6. United Arab Emirates
The Middle East isn't for everyone but when all factors are weighed, the UAE is probably one of the more moderate locations while still providing very good salaries and possibilities for doing activities in your free time. Another plus is that work for females isn't as restricted as in some other parts of the region. But it is harder to break into than Asian countries and the best employers will normally require you to hold a Master's degree. 48 points.
Many would rank Thailand higher, especially for novices who want to get that first teaching job under their belts. Some teachers are literally hired right off the streets here with no prior experience and that is also appealing to first-timers. Because of my intimate familiarity with this country I can't place it any higher in the list, however. Stagnant wages in 80% of the industry, unscrupulous employers, increasing paper-work hassles and the fact that arranged accommodation is almost non-existent here all bring down the total. On the up side, good infrastructure compared to the general region, great travel options, fantastic cuisine and numerous choices for spending your time and money make Thailand a logical choice for many. 45 points.
Quite a few teachers who have worked in both Thailand and Vietnam rate the latter as better in many categories. I'm guessing that that opinion may have a lot to do with simply being part of something that fewer have discovered. Still, wages can be higher and there are fewer foreigners, which appeals to some people. 42 points.
9. Saudi Arabia
Reputations often die hard, especially in the TEFL game. Long known as the country with the highest salaries for TEFLers anywhere in the world, the title may still hold but with fewer job options and less wage discrepancy compared to some other locations. A wave of terrorist attacks in the early oughties sent many people packing and with them at least some of the underground partying scene that served as an antidote for the hardships of life in the most conservative country in the Middle East. Word is that things have started to pick up again on that front (partying, not terrorist attacks.) A rare few opportunities in SA for women. For those teachers who do head there, some can't handle the restrictions on public entertainment, gender segregation and the strong contrast to western countries. For others it seems to have a calming effect and they stay for years on end. An MA is still almost essential for the best jobs. 38 points.
10. Czech Republic
The lone European country I have included on the list. The main reason there are no other entries is that most EU nations specifically want those already allowed by law to be employed there. In western European countries, this seems to be a fairly strict requirement. However, it appears as though there is at least some leeway in the Czech Republic for non-Europeans to teach English. The number of jobs is only moderate though and there are certainly few tales of teachers making big money. My bias here is that I spent a considerable amount of time there many years ago and it is simply an incredible location full of history, hospitality and great beer. 32 points.

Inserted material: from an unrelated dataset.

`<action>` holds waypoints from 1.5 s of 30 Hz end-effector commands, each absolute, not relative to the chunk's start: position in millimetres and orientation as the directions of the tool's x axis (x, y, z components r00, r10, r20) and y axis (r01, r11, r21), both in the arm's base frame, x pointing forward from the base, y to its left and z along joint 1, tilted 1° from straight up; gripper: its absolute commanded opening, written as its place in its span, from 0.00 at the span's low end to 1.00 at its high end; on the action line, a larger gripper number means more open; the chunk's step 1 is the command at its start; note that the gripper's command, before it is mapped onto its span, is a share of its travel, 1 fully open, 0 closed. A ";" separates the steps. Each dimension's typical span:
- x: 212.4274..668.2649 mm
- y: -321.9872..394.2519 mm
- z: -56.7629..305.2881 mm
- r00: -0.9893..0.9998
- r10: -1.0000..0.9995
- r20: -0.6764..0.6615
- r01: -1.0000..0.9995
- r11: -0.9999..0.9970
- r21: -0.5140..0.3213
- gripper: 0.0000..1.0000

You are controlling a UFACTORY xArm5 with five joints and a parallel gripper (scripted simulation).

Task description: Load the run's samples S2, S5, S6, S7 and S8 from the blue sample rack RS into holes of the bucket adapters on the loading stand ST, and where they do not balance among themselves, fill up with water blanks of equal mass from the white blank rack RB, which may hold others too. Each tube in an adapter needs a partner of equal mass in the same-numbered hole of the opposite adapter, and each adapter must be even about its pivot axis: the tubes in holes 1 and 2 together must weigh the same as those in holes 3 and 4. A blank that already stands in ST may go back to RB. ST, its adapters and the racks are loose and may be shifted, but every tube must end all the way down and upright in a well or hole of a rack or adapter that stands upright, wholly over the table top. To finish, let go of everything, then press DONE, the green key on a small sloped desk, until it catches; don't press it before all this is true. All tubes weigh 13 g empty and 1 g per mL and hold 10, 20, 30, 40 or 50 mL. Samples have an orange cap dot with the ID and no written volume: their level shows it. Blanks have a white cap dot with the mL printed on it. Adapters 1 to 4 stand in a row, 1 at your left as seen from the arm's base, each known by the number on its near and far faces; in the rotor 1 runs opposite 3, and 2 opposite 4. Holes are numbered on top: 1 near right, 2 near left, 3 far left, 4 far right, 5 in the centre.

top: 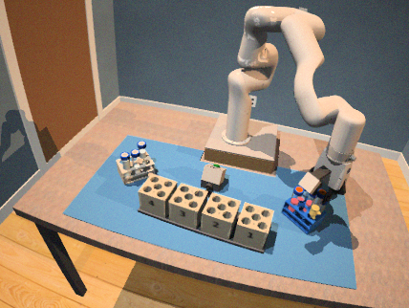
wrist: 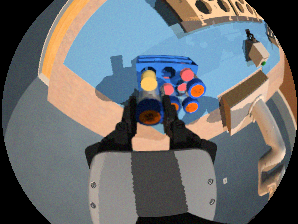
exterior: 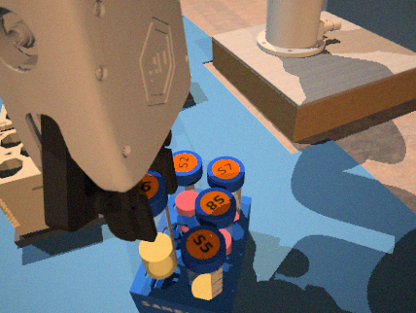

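My gripper [top: 321, 194] [exterior: 152, 194] [wrist: 149, 103] is shut on sample S6 [exterior: 145, 187] [wrist: 148, 117], a blue-capped tube with yellow liquid. It holds the tube partly raised over the near left corner of the blue sample rack RS [top: 306, 224] [exterior: 146, 298] [wrist: 143, 63]. S2 [exterior: 183, 163], S7 [exterior: 225, 170], S8 [exterior: 215, 204] and S5 [exterior: 203, 243] stand in RS; S5 holds yellow liquid, and pink liquid shows in the middle tubes. The four adapters on stand ST [top: 158, 193] [top: 253, 225] have empty holes. The white blank rack RB [top: 135, 168] holds several blue-capped blanks.
The DONE key [top: 216, 166] sits on its small desk [top: 212, 178] behind the adapters. The arm's base block [top: 244, 148] [exterior: 311, 92] stands behind that. RS is near the right edge of the blue mat [top: 105, 191], with the table edge beyond.
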State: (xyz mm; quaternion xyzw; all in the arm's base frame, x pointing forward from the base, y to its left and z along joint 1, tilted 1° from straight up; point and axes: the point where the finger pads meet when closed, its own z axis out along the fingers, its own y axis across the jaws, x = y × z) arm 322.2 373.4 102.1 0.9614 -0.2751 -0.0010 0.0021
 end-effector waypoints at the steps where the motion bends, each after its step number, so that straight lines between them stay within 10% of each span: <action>1: 323.0 374.3 98.9 0.849 -0.529 0.000 -0.529 -0.849 0.001 0.00; 45: 323.6 373.7 59.8 0.849 -0.529 0.000 -0.529 -0.849 0.001 0.00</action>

And those are the top 10 countries in the world for teaching English.
As you can see, there are a disproportionate number of Asian countries. This is in line with the stated aim of the list, which is to give those first entering the English teaching industry an idea of the best places to begin their careers. With all factors considered, I believe that Asia still offers some of the most favourable conditions for those starting out.
There are of course gems in every country where TEFLing has some kind of foothold. And many may strongly disagree with a lot of what I have written here. Please feel free to add to or criticize anything already mentioned.
Above all, good luck in your job search and may your choice result in a positive and rewarding experience.